[SOURCE DATA Boundary: Start]

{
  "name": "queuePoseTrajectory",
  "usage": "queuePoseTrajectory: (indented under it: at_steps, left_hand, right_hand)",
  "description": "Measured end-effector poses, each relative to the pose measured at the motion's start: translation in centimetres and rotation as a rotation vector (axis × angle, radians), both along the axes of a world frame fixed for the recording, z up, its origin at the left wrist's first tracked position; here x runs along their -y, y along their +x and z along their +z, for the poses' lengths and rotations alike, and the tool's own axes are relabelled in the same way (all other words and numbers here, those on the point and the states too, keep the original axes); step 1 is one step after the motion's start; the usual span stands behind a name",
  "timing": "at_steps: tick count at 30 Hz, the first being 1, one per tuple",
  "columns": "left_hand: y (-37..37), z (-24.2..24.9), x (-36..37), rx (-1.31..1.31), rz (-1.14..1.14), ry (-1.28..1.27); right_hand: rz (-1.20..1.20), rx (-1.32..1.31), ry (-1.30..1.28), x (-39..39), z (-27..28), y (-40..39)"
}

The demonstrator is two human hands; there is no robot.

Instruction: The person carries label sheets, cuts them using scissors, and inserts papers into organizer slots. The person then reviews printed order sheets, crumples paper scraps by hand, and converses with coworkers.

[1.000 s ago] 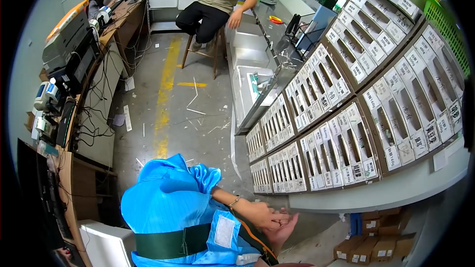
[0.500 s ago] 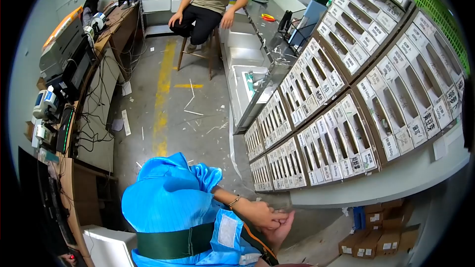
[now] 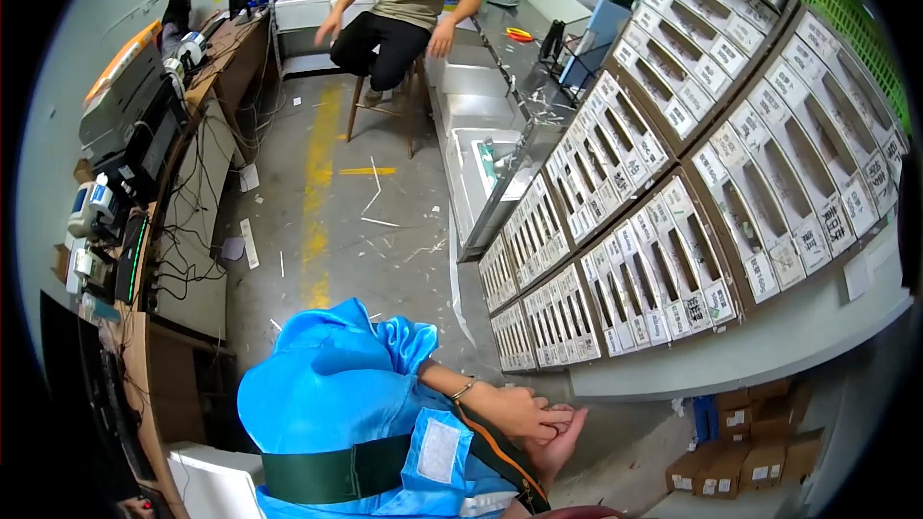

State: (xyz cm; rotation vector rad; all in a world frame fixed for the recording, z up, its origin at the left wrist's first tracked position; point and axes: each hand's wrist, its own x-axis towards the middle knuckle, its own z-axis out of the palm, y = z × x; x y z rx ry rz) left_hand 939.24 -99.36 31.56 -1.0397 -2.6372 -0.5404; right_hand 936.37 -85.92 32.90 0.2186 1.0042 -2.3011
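Observation:
My left hand (image 3: 522, 411), with a bracelet at the wrist, reaches out of a shiny blue sleeve (image 3: 332, 370). Its bent fingers press against the palm side of my right hand (image 3: 557, 444). The right hand comes up from the bottom edge, fingers curled and thumb side outward. Both hands are closed against each other in front of me, and whatever may be between them is hidden. A dark green band (image 3: 336, 471) crosses the blue cloth, and a dark strip with an orange line (image 3: 495, 447) runs beside the right wrist.
Labelled white drawer boxes (image 3: 663, 259) fill a rack on the right, with cardboard cartons (image 3: 750, 461) below. A desk (image 3: 159, 375) with printers and cables runs along the left. Ahead, a person (image 3: 413, 0) sits on a stool (image 3: 385, 120); another sits farther left. Paper scraps litter the floor.
The seated person's hand has lifted off the knee and swung outward. My hands stay together, with the left fingers slightly shifted. The view has moved a little.

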Motion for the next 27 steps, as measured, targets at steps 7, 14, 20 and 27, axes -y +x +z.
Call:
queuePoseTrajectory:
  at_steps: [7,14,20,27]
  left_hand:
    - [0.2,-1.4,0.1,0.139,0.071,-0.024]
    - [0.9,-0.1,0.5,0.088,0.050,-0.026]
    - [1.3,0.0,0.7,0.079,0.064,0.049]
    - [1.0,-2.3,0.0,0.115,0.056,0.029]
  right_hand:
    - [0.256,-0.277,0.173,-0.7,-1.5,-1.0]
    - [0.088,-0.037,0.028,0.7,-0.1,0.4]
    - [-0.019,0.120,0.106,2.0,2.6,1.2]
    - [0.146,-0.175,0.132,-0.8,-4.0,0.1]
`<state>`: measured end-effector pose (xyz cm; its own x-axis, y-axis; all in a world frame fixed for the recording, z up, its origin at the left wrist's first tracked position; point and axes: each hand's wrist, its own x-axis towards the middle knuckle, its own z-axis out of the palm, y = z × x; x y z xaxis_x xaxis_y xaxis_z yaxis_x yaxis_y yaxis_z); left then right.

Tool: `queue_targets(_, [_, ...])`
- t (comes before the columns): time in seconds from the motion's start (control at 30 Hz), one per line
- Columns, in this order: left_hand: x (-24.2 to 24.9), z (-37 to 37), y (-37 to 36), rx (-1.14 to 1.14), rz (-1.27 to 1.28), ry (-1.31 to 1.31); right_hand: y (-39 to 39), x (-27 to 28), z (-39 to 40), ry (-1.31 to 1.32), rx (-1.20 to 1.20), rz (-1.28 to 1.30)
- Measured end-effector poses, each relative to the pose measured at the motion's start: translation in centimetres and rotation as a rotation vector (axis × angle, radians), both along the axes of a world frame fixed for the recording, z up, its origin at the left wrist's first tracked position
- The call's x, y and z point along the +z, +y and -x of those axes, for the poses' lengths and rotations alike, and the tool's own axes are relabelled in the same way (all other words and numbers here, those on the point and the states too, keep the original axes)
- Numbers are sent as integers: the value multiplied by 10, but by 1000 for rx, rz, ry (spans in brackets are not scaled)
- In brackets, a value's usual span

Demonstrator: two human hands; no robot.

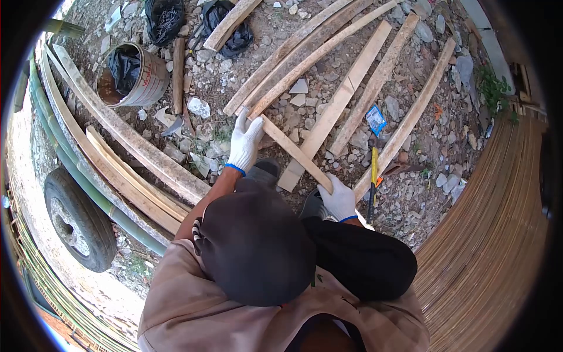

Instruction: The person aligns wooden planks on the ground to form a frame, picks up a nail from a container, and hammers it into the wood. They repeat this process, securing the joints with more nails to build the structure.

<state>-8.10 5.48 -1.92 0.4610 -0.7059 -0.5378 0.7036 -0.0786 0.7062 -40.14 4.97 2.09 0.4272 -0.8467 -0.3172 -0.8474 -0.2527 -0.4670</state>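
A short, narrow wooden strip (295,152) runs slantwise between my two hands, both in white work gloves with blue cuffs. My left hand (244,141) is closed around its far left end, close to the ends of several long rough planks. The near right end sits in my right hand (339,198), whose fingers are wrapped around it. Under the strip lies a flat, pale board (337,111). To the right of my right hand is a hammer (373,167) with a yellow and black handle, leaning across a long plank (413,120).
A bucket (153,79) holding a black bag stands at the upper left, near a black bag of nails (165,22). Long timbers (135,144), bamboo poles and a tyre (79,220) lie at left. Stacked thin strips (487,193) fill the right. Rubble covers the ground.
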Motion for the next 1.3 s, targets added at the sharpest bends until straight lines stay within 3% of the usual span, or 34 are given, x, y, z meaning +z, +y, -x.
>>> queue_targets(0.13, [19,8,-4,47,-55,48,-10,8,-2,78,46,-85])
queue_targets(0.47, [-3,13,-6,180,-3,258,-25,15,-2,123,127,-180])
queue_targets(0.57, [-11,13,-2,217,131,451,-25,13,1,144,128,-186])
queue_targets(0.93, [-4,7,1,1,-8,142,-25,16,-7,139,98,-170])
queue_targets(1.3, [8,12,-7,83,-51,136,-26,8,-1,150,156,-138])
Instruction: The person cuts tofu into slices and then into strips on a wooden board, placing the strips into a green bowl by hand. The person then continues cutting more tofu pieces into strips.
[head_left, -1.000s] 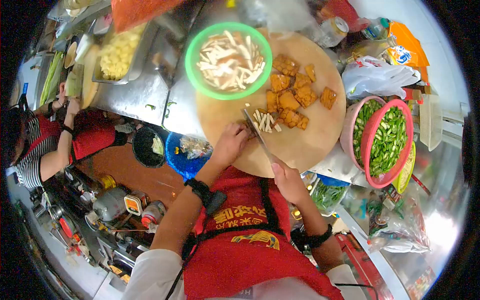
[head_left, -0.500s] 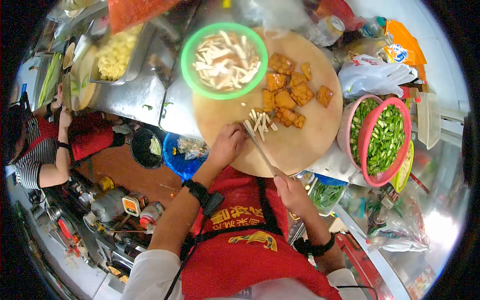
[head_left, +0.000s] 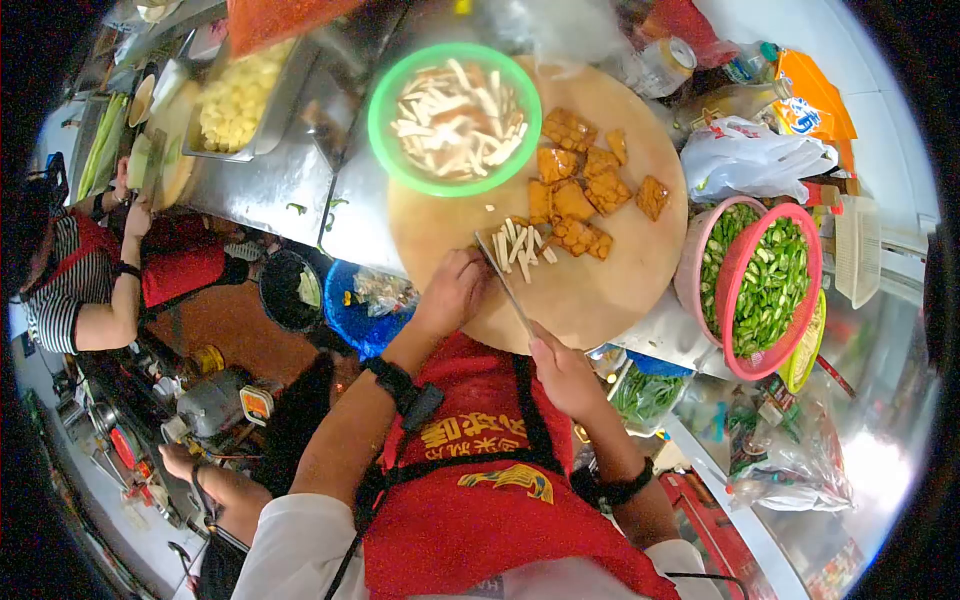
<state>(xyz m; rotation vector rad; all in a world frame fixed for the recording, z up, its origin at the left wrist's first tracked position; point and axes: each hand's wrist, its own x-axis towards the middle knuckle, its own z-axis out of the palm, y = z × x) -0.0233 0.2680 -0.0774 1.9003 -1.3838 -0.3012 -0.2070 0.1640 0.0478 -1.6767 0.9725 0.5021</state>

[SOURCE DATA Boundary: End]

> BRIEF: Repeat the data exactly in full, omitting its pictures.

> REPLY TO THE EXERCISE:
{
  "name": "queuePoseTrajectory",
  "usage": "queuePoseTrajectory: (indented under it: at_steps, left_hand, right_hand)",
  "description": "Measured end-effector poses, each relative to the pose measured at the motion's start: translation in centimetres and rotation as a rotation vector (axis × angle, radians), both along the axes of a world frame fixed for the recording, z up, its origin at the left wrist's first tracked position; here x runs along their -y, y along their +x and z along their +z, for the poses' lengths and rotations alike, and the tool's own axes are relabelled in the same way (all other words and numbers here, those on the point and the states too, keep the original axes); step 1 is one step after the motion's start; the usual span stands behind a name",
  "timing": "at_steps: tick count at 30 Hz, the first being 1, one per tuple",
  "columns": "left_hand: y (-37..37), z (-24.2..24.9), x (-36..37), rx (-1.31..1.31), rz (-1.14..1.14), ry (-1.28..1.27); right_hand: rz (-1.20..1.20), rx (-1.32..1.31), ry (-1.30..1.28), x (-39..39), z (-27..28), y (-40..39)"
}

The demonstrator is two human hands; there is no robot.

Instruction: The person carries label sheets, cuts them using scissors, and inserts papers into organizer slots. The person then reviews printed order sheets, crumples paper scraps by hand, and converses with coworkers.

[1.000 s ago] 
[0.500 s ago] 
[now] 

State: (xyz cm; rotation vector rad; all in a world frame fixed for the recording, z up, its origin at the left wrist's first tracked position; point and axes: each hand's wrist, its own x-axis towards the middle knuckle, its own z-axis out of the palm, y = z × x; x y z rx ry rz) left_hand 939.24 -99.36 31.56 -1.0397 -2.6372 -0.5404; right_hand 936.37 -85.92 32.90 0.2186 1.0042 -2.3011
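Observation:
My left hand (image 3: 522, 411), with a bracelet at the wrist, reaches out of a shiny blue sleeve (image 3: 332, 370). Its bent fingers press against the palm side of my right hand (image 3: 557, 444). The right hand comes up from the bottom edge, fingers curled and thumb side outward. Both hands are closed against each other in front of me, and whatever may be between them is hidden. A dark green band (image 3: 336, 471) crosses the blue cloth, and a dark strip with an orange line (image 3: 495, 447) runs beside the right wrist.
Labelled white drawer boxes (image 3: 663, 259) fill a rack on the right, with cardboard cartons (image 3: 750, 461) below. A desk (image 3: 159, 375) with printers and cables runs along the left. Ahead, a person (image 3: 413, 0) sits on a stool (image 3: 385, 120); another sits farther left. Paper scraps litter the floor.
The seated person's hand has lifted off the knee and swung outward. My hands stay together, with the left fingers slightly shifted. The view has moved a little.
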
Motion for the next 27 steps, as measured, targets at steps 7, 14, 20 and 27, axes -y +x +z.
Call:
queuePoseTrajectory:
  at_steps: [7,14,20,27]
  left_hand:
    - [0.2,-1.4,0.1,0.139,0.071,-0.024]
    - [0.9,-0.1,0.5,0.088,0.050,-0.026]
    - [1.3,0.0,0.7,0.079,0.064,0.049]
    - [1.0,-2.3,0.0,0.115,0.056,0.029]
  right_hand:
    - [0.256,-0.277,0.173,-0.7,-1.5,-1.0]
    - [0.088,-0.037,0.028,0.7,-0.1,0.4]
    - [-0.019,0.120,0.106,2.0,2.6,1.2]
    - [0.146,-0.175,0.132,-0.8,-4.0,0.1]
`<state>`: measured end-effector pose (xyz cm; its own x-axis, y-axis; all in a world frame fixed for the recording, z up, its origin at the left wrist's first tracked position; point and axes: each hand's wrist, its own x-axis towards the middle knuckle, its own z-axis out of the palm, y = z × x; x y z xaxis_x xaxis_y xaxis_z yaxis_x yaxis_y yaxis_z); left then right.

Tool: `queue_targets(_, [_, ...])`
- t (comes before the columns): time in seconds from the motion's start (control at 30 Hz), one per line
- Columns, in this order: left_hand: x (-24.2 to 24.9), z (-37 to 37), y (-37 to 36), rx (-1.14 to 1.14), rz (-1.27 to 1.28), ry (-1.31 to 1.31); right_hand: y (-39 to 39), x (-27 to 28), z (-39 to 40), ry (-1.31 to 1.32), rx (-1.20 to 1.20), rz (-1.28 to 1.30)
- Measured end-effector poses, each relative to the pose measured at the motion's start: translation in centimetres and rotation as a rotation vector (axis × angle, radians), both along the axes of a world frame fixed for the recording, z up, its origin at the left wrist's first tracked position
- The call's x, y and z point along the +z, +y and -x of those axes, for the poses' lengths and rotations alike, and the tool's own axes are relabelled in the same way (all other words and numbers here, those on the point and the states too, keep the original axes)
- Numbers are sent as integers: the value multiplied by 10, but by 1000 for rx, rz, ry (spans in brackets are not scaled)
- In brackets, a value's usual span

Demonstrator: two human hands; no robot.


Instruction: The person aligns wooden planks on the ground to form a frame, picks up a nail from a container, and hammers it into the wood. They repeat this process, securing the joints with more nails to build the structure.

<state>-8.10 5.48 -1.92 0.4610 -0.7059 -0.5378 0.7036 -0.0786 0.7062 -40.14 4.97 2.09 0.4272 -0.8467 -0.3172 -0.8474 -0.2527 -0.4670</state>
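A short, narrow wooden strip (295,152) runs slantwise between my two hands, both in white work gloves with blue cuffs. My left hand (244,141) is closed around its far left end, close to the ends of several long rough planks. The near right end sits in my right hand (339,198), whose fingers are wrapped around it. Under the strip lies a flat, pale board (337,111). To the right of my right hand is a hammer (373,167) with a yellow and black handle, leaning across a long plank (413,120).
A bucket (153,79) holding a black bag stands at the upper left, near a black bag of nails (165,22). Long timbers (135,144), bamboo poles and a tyre (79,220) lie at left. Stacked thin strips (487,193) fill the right. Rubble covers the ground.
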Motion for the next 1.3 s, targets added at the sharpest bends until straight lines stay within 3% of the usual span, or 34 are given, x, y, z meaning +z, +y, -x.
>>> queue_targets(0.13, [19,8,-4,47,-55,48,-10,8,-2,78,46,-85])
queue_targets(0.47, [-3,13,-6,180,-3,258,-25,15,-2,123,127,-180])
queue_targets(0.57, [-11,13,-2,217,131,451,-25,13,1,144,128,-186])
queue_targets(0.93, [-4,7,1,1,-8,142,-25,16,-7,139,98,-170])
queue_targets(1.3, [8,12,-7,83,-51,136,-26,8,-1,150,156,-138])
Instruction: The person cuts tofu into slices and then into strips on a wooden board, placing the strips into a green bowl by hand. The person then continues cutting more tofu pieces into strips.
[head_left, -1.000s] 
[head_left, -0.500s] 
[head_left, +0.000s] 
<state>(xyz m; rotation vector rad; all in a world frame fixed for the recording, z up, its origin at the left wrist's first tracked position; point and axes: each hand's wrist, its own x-axis towards the middle knuckle, its own z-axis out of the palm, y = z × x) -0.0233 0.2680 -0.0774 1.9003 -1.3838 -0.3012 -0.2070 0.1640 0.0478 -1.6767 0.9725 0.5021</state>

The exercise is complete.